▶ Work to be completed: Among the lines below, take the one holding "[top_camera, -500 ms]", the one holding "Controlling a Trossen", and all lines between them. Set them down exactly.

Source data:

########

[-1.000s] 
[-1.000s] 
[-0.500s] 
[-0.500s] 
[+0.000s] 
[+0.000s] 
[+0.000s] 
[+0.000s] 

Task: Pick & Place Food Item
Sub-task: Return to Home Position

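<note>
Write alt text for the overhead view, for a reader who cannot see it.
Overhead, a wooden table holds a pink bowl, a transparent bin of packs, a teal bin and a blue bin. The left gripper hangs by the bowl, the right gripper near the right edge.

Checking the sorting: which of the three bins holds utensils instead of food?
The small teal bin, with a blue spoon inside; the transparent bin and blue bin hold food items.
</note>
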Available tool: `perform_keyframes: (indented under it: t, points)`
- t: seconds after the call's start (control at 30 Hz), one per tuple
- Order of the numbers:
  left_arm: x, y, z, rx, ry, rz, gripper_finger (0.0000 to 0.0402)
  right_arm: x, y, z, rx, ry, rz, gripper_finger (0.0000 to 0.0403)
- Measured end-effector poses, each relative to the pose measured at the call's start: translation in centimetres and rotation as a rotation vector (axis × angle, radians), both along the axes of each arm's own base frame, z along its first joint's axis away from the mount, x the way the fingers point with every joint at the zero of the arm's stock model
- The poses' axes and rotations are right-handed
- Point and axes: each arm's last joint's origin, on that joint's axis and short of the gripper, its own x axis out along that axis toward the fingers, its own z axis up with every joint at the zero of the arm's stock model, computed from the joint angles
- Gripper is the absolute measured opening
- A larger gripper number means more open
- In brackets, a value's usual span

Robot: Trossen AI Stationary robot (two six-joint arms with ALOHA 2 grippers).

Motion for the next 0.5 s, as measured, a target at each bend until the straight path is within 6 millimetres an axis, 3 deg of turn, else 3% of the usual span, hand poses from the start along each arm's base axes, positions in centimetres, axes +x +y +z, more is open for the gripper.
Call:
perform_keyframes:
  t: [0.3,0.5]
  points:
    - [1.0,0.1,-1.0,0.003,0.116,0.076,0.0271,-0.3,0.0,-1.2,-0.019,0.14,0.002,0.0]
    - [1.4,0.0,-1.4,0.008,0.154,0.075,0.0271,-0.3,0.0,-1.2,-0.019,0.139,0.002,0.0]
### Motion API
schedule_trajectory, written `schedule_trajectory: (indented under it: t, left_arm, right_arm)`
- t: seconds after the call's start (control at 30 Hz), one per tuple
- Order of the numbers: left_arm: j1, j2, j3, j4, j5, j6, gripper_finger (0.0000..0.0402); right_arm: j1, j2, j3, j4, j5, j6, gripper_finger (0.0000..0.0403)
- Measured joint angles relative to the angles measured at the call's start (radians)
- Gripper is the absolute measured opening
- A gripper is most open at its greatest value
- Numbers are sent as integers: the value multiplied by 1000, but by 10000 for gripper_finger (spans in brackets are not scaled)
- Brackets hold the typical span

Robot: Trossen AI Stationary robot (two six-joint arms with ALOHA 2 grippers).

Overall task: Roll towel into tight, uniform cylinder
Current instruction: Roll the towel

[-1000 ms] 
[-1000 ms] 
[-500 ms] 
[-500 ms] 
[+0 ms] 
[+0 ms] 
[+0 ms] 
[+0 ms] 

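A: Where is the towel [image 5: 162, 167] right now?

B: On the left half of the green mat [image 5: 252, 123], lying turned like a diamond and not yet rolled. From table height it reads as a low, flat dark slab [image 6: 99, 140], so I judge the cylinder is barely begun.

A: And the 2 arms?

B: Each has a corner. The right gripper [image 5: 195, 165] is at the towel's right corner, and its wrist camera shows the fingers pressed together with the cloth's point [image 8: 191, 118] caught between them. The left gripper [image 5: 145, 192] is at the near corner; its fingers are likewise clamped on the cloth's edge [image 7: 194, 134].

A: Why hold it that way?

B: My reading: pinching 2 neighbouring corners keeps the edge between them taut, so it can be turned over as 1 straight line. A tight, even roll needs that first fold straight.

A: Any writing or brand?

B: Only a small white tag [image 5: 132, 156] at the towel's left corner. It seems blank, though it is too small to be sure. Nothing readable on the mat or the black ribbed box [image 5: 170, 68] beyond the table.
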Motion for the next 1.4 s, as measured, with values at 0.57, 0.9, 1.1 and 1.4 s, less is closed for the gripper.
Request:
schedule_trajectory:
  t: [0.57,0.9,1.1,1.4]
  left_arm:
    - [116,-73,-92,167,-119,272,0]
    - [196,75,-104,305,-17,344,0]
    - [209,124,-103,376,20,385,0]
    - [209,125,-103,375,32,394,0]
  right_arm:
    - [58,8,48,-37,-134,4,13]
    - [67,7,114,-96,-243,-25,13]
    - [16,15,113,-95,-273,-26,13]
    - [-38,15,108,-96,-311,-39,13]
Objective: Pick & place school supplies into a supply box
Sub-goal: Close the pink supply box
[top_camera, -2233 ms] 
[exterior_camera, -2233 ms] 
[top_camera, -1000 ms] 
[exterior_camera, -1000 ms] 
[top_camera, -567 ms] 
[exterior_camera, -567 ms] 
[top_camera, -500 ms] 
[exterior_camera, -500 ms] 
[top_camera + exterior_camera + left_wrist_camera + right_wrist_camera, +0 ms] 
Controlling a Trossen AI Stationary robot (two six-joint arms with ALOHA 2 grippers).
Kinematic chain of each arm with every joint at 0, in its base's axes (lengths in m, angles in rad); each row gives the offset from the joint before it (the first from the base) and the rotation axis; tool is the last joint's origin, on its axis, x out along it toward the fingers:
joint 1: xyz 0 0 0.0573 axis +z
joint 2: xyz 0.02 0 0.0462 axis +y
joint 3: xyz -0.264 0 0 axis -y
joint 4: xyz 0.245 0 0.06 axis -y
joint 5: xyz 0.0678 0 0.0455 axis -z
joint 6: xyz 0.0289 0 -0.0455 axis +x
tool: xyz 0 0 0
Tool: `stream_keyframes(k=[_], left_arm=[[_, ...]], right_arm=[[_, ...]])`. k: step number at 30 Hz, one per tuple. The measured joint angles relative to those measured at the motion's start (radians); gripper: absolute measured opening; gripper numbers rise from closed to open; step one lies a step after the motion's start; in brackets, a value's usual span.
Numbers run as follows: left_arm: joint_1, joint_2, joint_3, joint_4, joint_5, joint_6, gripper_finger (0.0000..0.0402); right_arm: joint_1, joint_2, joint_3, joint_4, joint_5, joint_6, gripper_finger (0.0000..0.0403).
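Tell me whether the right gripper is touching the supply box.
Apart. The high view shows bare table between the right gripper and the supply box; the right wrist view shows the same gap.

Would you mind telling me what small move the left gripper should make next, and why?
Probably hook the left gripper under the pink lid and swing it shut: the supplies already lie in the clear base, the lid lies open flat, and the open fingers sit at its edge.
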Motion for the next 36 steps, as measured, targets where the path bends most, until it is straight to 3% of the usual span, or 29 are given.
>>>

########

▶ Task answer:
[top_camera, -500 ms] 
[exterior_camera, -500 ms] 
[top_camera + exterior_camera + left_wrist_camera + right_wrist_camera, +0 ms] 
Controlling a Trossen AI Stationary robot (two six-joint arms with ALOHA 2 grippers).

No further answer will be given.